Culture of Plant Protoplast

Introduction:-

Plant tissue culture is an abbreviation for plant protoplast, plant cell, plant tissue, plant organ and plant culture. General, the plant tissue culture is use form,

1. The production of pharmaceutical.

2. The preservation of valuable germplam.

3. The transport of plant material from one country to another.

4. The recovery of diaene-free-clones.

5. The rapid colonel multiplication of selected varieties and, and

6. The investigation of various aspect of development botany

In this paper culture of plant protoplast is described.The protoplast is the entire plant cell without its cellulose cell wall. When protoplasm is free from cell wall and it includes protoplasm and vacuole. Every plant cell possesses a definite cellulose cell wall and protoplast within the cell wall. Such the modification to the genome or cytoplasm requires that the cell wall is removed to give and isolated protoplast. Protoplast can be isolated from varieties of plant tissue. The basic principles of protoplast culture is the aseptic isolation of large number of intact living protoplast moving their cell wall and culture them on the suitable nutrient medium for their requisite- growth and development.

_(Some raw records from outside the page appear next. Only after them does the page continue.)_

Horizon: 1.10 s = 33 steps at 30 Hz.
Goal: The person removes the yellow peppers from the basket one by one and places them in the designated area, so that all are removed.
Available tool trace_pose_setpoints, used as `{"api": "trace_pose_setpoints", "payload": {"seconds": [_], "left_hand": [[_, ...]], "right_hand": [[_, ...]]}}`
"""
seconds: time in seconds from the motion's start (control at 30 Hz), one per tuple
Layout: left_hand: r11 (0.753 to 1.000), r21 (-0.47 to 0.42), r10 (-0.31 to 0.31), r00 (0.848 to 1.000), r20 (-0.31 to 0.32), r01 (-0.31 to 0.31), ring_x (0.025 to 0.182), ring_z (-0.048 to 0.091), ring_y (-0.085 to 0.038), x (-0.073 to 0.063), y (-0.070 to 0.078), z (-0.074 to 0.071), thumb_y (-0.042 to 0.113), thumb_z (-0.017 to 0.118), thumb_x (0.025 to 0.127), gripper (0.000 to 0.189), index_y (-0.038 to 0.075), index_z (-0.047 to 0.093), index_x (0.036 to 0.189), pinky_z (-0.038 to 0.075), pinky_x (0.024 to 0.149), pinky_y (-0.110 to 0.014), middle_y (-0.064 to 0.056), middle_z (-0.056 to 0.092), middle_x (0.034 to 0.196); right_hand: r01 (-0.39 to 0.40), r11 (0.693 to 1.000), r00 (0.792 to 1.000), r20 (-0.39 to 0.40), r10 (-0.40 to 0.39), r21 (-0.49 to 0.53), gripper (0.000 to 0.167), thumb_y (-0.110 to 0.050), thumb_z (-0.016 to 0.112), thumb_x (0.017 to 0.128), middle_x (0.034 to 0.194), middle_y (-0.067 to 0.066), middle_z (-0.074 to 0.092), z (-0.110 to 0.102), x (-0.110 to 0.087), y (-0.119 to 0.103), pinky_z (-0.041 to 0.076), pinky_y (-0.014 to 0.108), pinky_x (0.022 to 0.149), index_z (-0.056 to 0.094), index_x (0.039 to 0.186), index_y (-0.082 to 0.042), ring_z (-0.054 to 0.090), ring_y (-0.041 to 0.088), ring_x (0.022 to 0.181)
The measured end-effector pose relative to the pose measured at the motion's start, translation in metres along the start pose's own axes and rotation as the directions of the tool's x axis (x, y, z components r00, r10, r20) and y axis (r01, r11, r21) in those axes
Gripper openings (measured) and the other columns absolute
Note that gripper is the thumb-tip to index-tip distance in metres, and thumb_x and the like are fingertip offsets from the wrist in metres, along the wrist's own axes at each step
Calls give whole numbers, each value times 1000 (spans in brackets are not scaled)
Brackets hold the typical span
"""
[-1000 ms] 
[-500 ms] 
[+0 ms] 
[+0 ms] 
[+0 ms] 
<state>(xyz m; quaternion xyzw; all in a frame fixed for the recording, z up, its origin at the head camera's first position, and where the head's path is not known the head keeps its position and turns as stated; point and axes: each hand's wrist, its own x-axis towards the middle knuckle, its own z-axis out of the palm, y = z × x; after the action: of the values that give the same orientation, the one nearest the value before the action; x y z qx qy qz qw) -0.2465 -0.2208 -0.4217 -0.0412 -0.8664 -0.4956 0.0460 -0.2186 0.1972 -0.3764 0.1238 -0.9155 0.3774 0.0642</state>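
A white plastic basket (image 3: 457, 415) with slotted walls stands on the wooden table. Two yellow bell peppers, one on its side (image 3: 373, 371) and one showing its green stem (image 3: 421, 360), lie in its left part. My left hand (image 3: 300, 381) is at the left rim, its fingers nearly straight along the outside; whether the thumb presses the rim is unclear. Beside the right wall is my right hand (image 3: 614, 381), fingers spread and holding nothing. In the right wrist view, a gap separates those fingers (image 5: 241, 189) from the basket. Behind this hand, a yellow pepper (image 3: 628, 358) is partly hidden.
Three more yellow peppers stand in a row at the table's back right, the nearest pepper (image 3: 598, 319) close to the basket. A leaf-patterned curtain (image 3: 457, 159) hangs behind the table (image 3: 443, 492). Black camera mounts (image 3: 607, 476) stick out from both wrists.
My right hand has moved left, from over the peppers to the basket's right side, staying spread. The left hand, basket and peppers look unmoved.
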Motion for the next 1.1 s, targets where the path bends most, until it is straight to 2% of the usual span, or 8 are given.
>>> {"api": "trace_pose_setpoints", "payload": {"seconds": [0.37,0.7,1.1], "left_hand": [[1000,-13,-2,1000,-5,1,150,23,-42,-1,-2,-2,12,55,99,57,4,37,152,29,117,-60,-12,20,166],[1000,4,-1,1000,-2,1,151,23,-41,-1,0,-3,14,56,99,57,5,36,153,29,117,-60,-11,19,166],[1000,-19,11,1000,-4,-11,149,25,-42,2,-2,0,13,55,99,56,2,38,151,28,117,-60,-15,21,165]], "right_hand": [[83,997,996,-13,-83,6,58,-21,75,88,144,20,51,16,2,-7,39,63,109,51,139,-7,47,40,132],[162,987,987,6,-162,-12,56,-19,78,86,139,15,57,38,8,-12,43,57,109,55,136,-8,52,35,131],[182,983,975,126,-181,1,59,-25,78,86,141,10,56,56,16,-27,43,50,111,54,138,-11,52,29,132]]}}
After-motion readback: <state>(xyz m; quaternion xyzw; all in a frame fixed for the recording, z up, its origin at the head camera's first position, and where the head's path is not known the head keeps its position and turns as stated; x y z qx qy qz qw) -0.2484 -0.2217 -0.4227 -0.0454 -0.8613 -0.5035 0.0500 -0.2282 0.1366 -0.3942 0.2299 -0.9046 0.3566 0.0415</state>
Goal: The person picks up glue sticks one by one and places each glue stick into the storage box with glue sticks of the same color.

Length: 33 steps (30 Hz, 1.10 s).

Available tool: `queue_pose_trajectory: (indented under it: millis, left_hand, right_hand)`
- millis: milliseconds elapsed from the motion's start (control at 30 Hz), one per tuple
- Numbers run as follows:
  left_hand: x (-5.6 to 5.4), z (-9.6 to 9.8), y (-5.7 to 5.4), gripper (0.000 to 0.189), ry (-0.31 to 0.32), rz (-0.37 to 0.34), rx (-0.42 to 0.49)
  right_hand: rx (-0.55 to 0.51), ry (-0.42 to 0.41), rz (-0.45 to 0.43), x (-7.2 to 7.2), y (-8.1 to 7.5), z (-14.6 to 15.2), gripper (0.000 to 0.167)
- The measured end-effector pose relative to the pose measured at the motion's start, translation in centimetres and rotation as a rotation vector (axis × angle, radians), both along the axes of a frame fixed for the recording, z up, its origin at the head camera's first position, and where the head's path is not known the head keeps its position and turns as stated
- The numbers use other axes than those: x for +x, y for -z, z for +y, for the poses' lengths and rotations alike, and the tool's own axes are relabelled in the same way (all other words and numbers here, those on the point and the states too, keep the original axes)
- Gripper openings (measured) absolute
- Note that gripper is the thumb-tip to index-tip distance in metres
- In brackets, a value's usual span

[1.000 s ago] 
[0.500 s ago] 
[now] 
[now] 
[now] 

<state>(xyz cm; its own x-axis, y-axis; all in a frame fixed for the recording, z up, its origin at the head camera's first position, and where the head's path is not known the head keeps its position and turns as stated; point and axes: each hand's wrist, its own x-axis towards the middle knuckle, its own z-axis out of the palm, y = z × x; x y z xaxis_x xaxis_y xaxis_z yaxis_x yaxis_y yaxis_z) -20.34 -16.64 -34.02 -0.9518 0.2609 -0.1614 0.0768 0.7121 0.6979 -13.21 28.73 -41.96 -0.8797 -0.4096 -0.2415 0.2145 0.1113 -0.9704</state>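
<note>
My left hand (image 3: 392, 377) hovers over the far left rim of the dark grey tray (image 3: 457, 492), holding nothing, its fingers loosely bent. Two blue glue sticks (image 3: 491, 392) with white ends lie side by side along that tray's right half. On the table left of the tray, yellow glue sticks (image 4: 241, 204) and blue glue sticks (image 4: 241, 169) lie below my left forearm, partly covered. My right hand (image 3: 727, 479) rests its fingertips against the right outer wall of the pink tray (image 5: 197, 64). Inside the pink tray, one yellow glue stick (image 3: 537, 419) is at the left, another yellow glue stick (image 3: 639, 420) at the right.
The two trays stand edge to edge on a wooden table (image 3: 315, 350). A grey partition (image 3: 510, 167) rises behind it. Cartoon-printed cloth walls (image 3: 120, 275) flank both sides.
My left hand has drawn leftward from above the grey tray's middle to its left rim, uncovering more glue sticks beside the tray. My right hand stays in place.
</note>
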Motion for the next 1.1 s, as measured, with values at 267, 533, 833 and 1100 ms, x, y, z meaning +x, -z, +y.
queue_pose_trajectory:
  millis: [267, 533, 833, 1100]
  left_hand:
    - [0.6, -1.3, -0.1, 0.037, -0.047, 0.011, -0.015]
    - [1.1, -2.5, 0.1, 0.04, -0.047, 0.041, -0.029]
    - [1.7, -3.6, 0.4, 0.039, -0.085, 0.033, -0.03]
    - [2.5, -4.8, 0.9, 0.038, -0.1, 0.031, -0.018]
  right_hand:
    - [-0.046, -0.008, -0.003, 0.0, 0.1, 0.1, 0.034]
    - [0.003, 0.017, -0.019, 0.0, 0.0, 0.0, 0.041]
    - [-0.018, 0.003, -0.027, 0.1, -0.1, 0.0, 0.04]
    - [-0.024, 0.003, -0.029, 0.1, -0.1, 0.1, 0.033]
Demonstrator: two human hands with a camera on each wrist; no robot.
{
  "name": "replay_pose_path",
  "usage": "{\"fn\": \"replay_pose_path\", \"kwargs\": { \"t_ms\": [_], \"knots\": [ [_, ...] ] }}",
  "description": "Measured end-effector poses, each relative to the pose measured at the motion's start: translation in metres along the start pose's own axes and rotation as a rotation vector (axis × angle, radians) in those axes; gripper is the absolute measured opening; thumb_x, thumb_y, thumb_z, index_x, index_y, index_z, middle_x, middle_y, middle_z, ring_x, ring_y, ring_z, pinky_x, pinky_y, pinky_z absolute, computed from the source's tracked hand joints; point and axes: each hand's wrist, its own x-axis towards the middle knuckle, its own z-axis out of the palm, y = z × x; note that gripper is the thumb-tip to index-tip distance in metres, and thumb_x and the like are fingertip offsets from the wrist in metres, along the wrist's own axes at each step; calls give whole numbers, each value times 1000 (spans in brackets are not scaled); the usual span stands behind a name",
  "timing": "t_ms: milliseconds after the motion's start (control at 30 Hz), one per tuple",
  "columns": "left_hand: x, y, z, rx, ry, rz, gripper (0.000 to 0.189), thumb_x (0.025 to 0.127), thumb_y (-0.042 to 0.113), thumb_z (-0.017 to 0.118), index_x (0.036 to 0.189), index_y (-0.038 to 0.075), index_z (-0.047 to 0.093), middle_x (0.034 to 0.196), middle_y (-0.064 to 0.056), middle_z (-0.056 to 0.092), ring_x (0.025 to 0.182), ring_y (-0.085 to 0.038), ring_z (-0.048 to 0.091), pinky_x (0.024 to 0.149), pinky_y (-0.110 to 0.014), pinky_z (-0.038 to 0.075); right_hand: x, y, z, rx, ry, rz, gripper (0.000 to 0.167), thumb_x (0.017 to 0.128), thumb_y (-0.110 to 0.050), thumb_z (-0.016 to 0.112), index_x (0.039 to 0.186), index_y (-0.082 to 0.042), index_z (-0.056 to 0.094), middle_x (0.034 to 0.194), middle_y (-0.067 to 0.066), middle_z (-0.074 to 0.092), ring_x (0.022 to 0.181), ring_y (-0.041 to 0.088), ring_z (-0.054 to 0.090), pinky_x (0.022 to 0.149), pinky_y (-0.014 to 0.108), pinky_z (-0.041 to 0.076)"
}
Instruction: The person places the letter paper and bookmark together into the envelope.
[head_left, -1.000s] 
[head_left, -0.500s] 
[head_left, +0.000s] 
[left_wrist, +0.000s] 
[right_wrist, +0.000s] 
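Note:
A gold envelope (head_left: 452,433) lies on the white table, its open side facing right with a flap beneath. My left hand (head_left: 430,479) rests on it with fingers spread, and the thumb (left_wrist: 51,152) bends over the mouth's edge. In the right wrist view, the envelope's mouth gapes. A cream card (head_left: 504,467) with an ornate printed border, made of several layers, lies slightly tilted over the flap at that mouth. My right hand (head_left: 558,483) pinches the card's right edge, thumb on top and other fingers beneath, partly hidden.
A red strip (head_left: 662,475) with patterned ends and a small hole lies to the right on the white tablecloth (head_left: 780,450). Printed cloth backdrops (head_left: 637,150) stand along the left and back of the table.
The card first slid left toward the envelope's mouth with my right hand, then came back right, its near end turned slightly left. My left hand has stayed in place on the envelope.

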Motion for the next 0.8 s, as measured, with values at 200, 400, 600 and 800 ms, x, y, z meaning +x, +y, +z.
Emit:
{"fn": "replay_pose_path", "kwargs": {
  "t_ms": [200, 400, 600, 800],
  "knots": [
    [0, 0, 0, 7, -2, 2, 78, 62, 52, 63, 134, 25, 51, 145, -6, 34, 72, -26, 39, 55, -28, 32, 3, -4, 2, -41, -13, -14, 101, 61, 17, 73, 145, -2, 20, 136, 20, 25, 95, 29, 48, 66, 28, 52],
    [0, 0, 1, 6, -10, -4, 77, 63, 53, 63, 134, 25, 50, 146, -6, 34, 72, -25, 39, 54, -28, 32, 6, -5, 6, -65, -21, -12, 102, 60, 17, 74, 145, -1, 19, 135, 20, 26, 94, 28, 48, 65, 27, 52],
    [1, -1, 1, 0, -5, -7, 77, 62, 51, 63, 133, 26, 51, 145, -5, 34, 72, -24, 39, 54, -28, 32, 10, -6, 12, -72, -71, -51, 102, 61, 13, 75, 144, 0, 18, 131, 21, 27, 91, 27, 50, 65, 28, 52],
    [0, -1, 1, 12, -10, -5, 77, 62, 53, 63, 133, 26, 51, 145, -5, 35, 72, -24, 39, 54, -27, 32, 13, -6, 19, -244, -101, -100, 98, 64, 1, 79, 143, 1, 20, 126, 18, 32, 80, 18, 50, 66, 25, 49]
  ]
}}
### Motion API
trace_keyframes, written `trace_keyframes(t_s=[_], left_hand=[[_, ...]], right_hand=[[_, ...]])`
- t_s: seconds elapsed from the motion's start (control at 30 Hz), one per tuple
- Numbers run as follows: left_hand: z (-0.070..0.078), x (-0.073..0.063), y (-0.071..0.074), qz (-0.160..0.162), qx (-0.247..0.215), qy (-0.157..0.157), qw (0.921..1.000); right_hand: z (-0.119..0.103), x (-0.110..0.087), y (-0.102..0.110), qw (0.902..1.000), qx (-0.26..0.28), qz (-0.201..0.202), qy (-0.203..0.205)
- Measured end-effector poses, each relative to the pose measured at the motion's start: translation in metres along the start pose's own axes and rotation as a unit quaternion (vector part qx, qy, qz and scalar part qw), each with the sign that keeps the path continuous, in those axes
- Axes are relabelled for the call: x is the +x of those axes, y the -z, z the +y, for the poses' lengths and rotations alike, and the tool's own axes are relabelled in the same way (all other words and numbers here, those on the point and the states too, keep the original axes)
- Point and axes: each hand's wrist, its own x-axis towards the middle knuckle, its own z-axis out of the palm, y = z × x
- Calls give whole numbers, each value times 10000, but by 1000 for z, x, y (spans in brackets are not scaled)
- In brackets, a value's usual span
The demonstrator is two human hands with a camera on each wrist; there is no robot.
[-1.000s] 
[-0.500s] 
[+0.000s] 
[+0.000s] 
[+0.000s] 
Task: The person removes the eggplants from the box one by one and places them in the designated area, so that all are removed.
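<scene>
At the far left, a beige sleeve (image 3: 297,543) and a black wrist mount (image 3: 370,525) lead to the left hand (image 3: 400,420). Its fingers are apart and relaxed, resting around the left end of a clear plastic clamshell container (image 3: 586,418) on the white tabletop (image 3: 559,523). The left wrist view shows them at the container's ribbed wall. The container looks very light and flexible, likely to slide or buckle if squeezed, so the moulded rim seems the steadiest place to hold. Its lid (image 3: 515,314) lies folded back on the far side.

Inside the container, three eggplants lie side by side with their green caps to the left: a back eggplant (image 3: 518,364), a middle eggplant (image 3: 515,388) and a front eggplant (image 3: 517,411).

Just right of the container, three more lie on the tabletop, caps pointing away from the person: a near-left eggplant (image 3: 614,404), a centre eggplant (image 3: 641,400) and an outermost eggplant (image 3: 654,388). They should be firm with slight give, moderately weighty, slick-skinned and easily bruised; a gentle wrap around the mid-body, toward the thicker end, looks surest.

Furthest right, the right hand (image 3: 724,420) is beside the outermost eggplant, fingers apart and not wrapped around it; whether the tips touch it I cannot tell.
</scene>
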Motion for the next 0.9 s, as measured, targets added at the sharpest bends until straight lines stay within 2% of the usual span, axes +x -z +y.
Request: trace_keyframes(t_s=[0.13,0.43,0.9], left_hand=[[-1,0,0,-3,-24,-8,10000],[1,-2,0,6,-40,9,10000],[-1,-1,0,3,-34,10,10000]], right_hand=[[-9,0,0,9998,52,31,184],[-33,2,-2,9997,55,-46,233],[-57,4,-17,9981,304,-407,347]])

In protoplast technology, from any two genotypically difference plant protoplasts are isolated from the somatic cell (diploid) are experimentally fuse to obtain parasexual hybrid protoplast. The hybrid protoplast contains hetroplasoic cytoplasm and fused parental nuclei. The fused protoplast is grown in vitro-with an aim to obtain hybrid plant. So in vitro fusion of plant protoplast derived either from somatic cell of plant is called somatic hybridization.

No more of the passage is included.